Ministra admite recuar na obrigação de juízes aplicarem dispensa de pena caso arguidos confessem
Francisca Van Dunem diz que "Governo não é uma concha fechada" e admite que a obrigatoriedade de um juiz dispensar pena a um arguido confesso possa ser repensada.
A ministra da Justiça admite que está aberta a diálogo e que o Governo não é uma “concha fechada” no que toca ao plano estratégico contra a corrupção — aprovado em Conselho de Ministros há uma semana. Questionada, em entrevista ao ECO, sobre uma das medidas que o setor já apelidou de “inconstitucional”, a Francisca Van Dunen garante que o documento ainda vai a consulta pública e que o setor pode contribuir. E que este pacote “ainda não esta fechado”.
E que medida é esta? A norma em causa prevê que no caso em que um arguido vá, por iniciativa própria, às autoridades denunciar o crime ou retratar-se (mostrar arrependimento), há uma obrigatoriedade de que o juiz (na fase de julgamento) dispense ou suspenda a pena de prisão.
Na altura que o pacote foi aprovado em Conselho de Ministros, logo as vozes representativas da magistratura judicial acusaram esta medida de inconstitucional, já que a CRP exige que os juízes sejam independentes e decidam caso a caso, sem obedecer a regras ou diretivas.

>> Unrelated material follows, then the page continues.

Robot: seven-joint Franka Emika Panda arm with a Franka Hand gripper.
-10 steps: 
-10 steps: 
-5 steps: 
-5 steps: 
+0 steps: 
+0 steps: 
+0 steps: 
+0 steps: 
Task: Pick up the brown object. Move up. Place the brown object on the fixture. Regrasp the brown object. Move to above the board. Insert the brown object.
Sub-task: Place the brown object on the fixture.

“No meu ponto de vista, esta medida não é inconstitucional mas… pronto, é legítimo que essa questão seja colocada”, explica a ministra, em entrevista ao ECO.
Mas admite: “Este e é um documento aberto. Queremos que seja o mais debatido possível. Porque, obviamente, podemos de facto fazer mais à frente alterações. Mas este é o momento em que as pessoas que são da área são convidadas a dar a sua opinião para podermos construir um documento melhor. O Governo não tem opções fechadas e não está fechado na sua concha”.
Com esta regra, o Governo retira a condição de que a denúncia tenha de ser feita no período de 30 dias e retira a incerteza sobre a aplicação da dispensa da pena. Já que o juiz, verificados estes pressupostos — confissão integral da pena — passa a ser obrigado. Segundo o Ministério da Justiça, não é uma novidade face ao regime atual, mas sim “um aprofundamento”.
Manuel Ramos Soares, presidente da Associação Sindical de Juízes Portugueses, garante que esta norma é inconstitucional e exemplifica: um arguido que, apesar de ter arquitetado um grande esquema de corrupção, não é punido porque denuncia apenas o elo mais fraco desse esquema. “Se a nova lei que o Governo quer fazer aprovar não der margem de manobra suficiente ao juiz para apreciar e decidir cada caso concreto será inconstitucional. “Sem revisão constitucional não estou a ver como possa ser possível”, acrescenta Manuel Ramos Soares.
Outra das prioridades apresentadas pela ministra Francisca Van Dunem é a área da contratação pública. “Uma das áreas em que se justificam alterações ao quadro legal, para tornar os procedimentos mais transparentes e assim reduzir os contextos facilitadores da corrupção”, explica o documento, disponível para consulta pública desde segunda-feira.